Apache Kafka as a centralized state management platform — Part 1

Published in

DraftKings Engineering

8 min readJul 7, 2023

Introduction

Overview & Capabilities of Apache Kafka

The main mission of the Sportsbook domain in DraftKings (DK) is to provide a comprehensive sport offering, near real-time, to allow customers to enjoy their experience with a constant growing set of products, events, and capabilities. To handle this, the underlying infrastructure that powers the entire sportsbook system must adhere to strict criteria in terms of performance, stability, and fault-tolerance. Most of DK’s infrastructure is designed to be horizontally scalable, in order to accommodate for high volumes and to leave room for further growth, when necessary.

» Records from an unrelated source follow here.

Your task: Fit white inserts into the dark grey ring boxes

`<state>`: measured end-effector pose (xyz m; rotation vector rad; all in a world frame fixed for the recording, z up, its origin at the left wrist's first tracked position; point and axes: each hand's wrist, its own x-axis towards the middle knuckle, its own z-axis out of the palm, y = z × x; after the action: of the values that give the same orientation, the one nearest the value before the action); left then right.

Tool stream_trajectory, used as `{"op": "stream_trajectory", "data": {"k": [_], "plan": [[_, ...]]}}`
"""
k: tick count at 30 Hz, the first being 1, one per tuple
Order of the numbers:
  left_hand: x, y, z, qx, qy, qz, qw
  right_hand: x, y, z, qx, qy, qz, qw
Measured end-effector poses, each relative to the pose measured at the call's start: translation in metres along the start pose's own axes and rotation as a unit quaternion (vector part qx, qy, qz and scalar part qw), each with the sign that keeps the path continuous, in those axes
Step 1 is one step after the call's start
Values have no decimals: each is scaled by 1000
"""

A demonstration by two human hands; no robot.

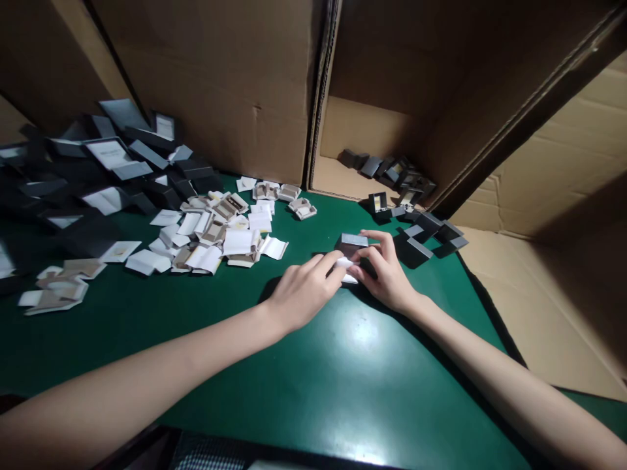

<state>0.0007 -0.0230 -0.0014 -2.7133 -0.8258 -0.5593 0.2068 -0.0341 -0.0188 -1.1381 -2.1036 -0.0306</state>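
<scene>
A small dark grey box stands on the green table, its lid side away from me. Just in front of it is a white folded card insert, partly covered by my fingers. My left hand is closed, thumb and fingertips pinching the insert from the left. From the right, my right hand is bent around the same spot; its thumb and a finger press on the insert, while another finger reaches to the box's upper right edge. How the insert sits against the box is hidden by the fingers.
Loose white card inserts are piled left of my hands. Beyond them rises a heap of open dark boxes. More dark boxes lie at the right, some inside a cardboard carton. Cardboard walls border the table.
</scene>
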Motion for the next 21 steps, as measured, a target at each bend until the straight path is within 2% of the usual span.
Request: {"op": "stream_trajectory", "data": {"k": [6, 11, 15, 21], "plan": [[4, 2, -1, 46, -21, 16, 999, 0, -2, -1, -35, 16, 4, 999], [4, 3, 1, 44, -10, 24, 999, 2, -6, -2, -81, 36, -14, 996], [3, 4, 2, 36, 16, 10, 999, 3, -5, -1, -69, 34, -13, 997], [6, 2, -2, 34, 9, 27, 999, 2, 0, 2, -43, 45, 1, 998]]}}
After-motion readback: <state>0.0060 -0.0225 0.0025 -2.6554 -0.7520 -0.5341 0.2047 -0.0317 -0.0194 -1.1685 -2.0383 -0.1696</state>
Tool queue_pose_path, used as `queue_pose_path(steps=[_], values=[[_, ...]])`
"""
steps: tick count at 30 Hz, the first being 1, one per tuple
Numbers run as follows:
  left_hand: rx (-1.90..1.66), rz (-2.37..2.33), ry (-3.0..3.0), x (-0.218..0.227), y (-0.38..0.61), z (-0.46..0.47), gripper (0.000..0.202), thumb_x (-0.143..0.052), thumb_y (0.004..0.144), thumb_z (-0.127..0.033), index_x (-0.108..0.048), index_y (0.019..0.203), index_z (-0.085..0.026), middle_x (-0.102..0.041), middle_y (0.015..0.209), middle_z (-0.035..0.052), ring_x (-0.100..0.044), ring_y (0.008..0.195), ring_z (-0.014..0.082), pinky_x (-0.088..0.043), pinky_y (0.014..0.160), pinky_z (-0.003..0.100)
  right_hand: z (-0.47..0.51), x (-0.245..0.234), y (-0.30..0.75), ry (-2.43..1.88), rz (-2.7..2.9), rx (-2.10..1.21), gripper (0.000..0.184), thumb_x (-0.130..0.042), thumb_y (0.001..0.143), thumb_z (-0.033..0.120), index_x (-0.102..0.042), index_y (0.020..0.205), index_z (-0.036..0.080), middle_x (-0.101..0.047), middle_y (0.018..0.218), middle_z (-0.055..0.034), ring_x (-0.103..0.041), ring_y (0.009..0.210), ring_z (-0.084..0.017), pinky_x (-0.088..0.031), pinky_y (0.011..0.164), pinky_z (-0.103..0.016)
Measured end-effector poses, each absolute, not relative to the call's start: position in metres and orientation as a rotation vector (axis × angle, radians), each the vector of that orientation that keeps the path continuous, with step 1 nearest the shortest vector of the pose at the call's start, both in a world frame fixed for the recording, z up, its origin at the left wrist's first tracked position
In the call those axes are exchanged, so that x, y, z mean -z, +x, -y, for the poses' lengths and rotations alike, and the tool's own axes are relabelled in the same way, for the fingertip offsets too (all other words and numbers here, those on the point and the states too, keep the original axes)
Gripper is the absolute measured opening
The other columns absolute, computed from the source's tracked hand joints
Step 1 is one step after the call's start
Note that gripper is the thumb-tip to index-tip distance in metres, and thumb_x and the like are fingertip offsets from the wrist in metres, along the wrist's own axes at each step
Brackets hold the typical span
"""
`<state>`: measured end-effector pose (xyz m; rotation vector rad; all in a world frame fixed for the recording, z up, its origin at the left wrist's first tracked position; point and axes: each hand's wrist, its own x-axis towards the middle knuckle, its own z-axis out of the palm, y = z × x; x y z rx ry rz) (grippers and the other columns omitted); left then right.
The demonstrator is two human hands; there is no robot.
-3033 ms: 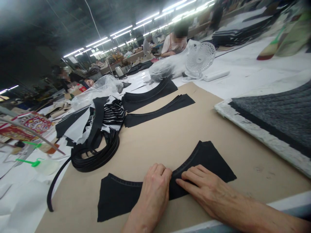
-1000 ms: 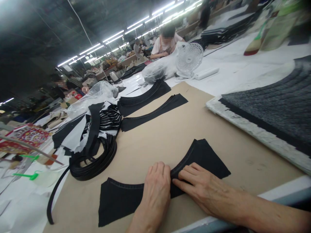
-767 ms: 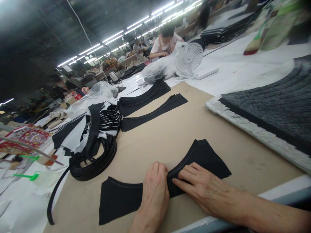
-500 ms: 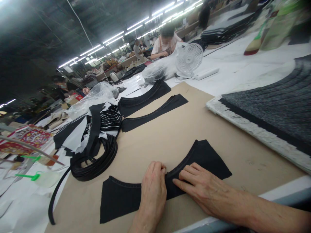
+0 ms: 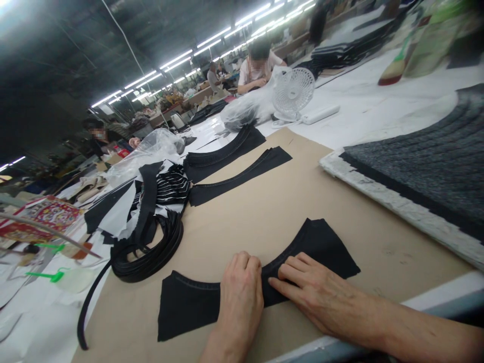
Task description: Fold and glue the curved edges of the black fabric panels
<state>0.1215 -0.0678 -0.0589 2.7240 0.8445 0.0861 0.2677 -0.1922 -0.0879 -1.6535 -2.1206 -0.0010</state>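
A black curved fabric piece (image 5: pixel 328 247) lies flat on brown paper, its concave edge facing away from me and carrying a narrow folded or stitched strip. My left hand (image 5: pixel 242 292) is closed at the middle of that edge, its fingertips pressed together and partly hidden from view. Just right of it, my right hand (image 5: pixel 313 287) presses the fabric with bent fingers, thumb and forefinger close together near the strip. Farther back on the paper lies a similar black piece (image 5: pixel 242 176), with a stack of curved black pieces (image 5: pixel 227 154) behind it.
A coil of black strip (image 5: pixel 151 267) sits at left beside striped and black scraps (image 5: pixel 172 184). A white fan (image 5: pixel 295 91) stands behind. Dark grey textured panels (image 5: pixel 423 156) rest on a white board at right. A co-worker (image 5: pixel 260 68) sits across the table.
My left hand has shifted slightly right, closer to the right hand. The left end of the fabric piece has moved a little right and up. The right hand stays nearly still.
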Motion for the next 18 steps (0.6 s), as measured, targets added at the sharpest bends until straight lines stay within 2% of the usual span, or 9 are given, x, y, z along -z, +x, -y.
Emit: queue_pose_path(steps=[7,11,15,18], values=[[-0.005,-0.775,2.635,0.049,0.13,0.045,0.018,-0.047,0.092,-0.01,-0.052,0.078,-0.02,-0.058,0.086,0.0012,-0.055,0.083,0.0179,-0.042,0.075,0.03,0.191,0.09,0.268,-1.655,2.122,-0.02,0.032,-0.052,0.084,0.005,-0.061,0.112,0.018,-0.059,0.09,-0.0028,-0.049,0.082,-0.019,-0.034,0.075,-0.035],[-0.107,-0.865,2.603,0.046,0.13,0.033,0.02,-0.045,0.094,-0.014,-0.051,0.075,-0.02,-0.058,0.083,0.0004,-0.056,0.08,0.0165,-0.042,0.072,0.028,0.192,0.089,0.268,-1.643,2.133,-0.026,0.033,-0.053,0.083,0.006,-0.061,0.113,0.018,-0.059,0.091,-0.0037,-0.049,0.083,-0.02,-0.032,0.076,-0.035],[-0.331,-0.952,2.579,0.042,0.119,0.044,0.021,-0.039,0.097,-0.017,-0.055,0.083,-0.021,-0.059,0.086,0.0019,-0.057,0.083,0.0172,-0.043,0.074,0.028,0.195,0.083,0.265,-1.655,2.094,-0.103,0.032,-0.051,0.084,0.006,-0.061,0.111,0.02,-0.06,0.092,-0.0032,-0.049,0.084,-0.019,-0.031,0.081,-0.038],[-0.494,-0.659,2.652,0.058,0.102,0.07,0.024,-0.037,0.098,-0.015,-0.06,0.094,-0.021,-0.06,0.088,0.0026,-0.057,0.082,0.0167,-0.045,0.074,0.028,0.197,0.077,0.262,-1.674,2.065,-0.189,0.027,-0.048,0.089,0.01,-0.06,0.111,0.021,-0.06,0.091,-0.0029,-0.05,0.085,-0.02,-0.031,0.082,-0.039]])
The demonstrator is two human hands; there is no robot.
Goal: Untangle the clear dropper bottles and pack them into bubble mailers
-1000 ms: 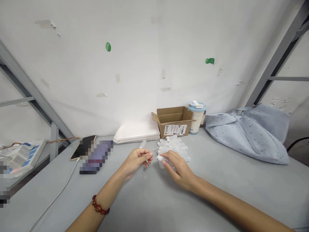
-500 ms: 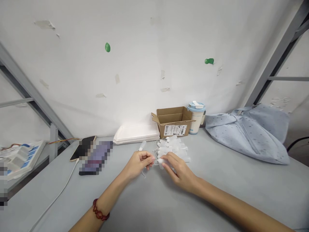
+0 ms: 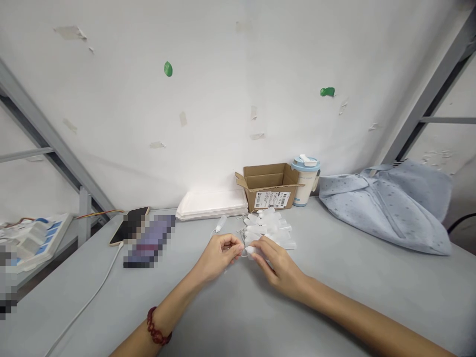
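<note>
My left hand (image 3: 218,257) and my right hand (image 3: 277,265) meet just in front of a heap of small white translucent plastic tubes (image 3: 269,229) on the grey table (image 3: 230,317). The right hand's fingertips pinch one small white tube (image 3: 251,250). Fingers of the left hand are curled shut on a thin white strand that hangs below it; the strand is too small to name. One lone tube (image 3: 220,224) lies on the table behind the left hand. A red bead bracelet (image 3: 156,326) is on my left wrist.
Against the wall stand an open cardboard box (image 3: 269,186), a lidded white and blue cup (image 3: 305,180) and a flat white stack (image 3: 211,204). A light blue cloth bag (image 3: 390,203) lies right. A phone (image 3: 128,225) with a white cable (image 3: 89,297) lies left.
Both hands have shifted slightly right and drawn closer together. The dangling strand under the left hand shows less than before.
</note>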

In order to reach the desired state, the DK architecture team needed a way to manage the data flow that would allow for high flexibility, low latency, and high stability. While the entire infrastructure uses several different technologies in different contexts, the focus of this article will be on one of the most used tools, Kafka.

Apache Kafka is an open source, distributed streaming platform that is used for building real-time data pipelines and streaming applications. It is designed for high scalability and high throughput, and can handle millions of events per second. Kafka is used for various use cases such as logging, data streaming, event sourcing, and more. It also provides durable, fault-tolerant storage and can be integrated with other systems and tools.

Kafka leverages a wide variety of patterns. The first one that usually comes into mind is data streaming, for communication between two different services, and that is one of the patterns that is widely used at DK. However, Kafka also has high potential as a platform for caching and state management. We’re going to explore 3 different patterns:

distributor of data stored in a SQL database for read-only purposes
centralized persistent layer for distributed applications
data sharding in order to allow for distributed processing

Before diving into these use cases, let’s have a small recap of some of the concepts leveraged by the architecture team when designing systems around Kafka.

Partitioning and Consumer Groups

Kafka works by allowing producers to publish a stream of messages in a topic, that is a logical grouping of different files (called ‘partitions’) where the actual messages are stored. It is essentially an append-only log where each message contains a key, a value, and optionally some headers. When a publisher pushes a message to a topic, the actual partition to which the message is pushed is defined by a partitioning mechanism usually based on the message key, although it may be possible to implement different partitioning logics. Typically, in our domain, partitioning is done based on the key, so messages with the same key will be stored in the same partition.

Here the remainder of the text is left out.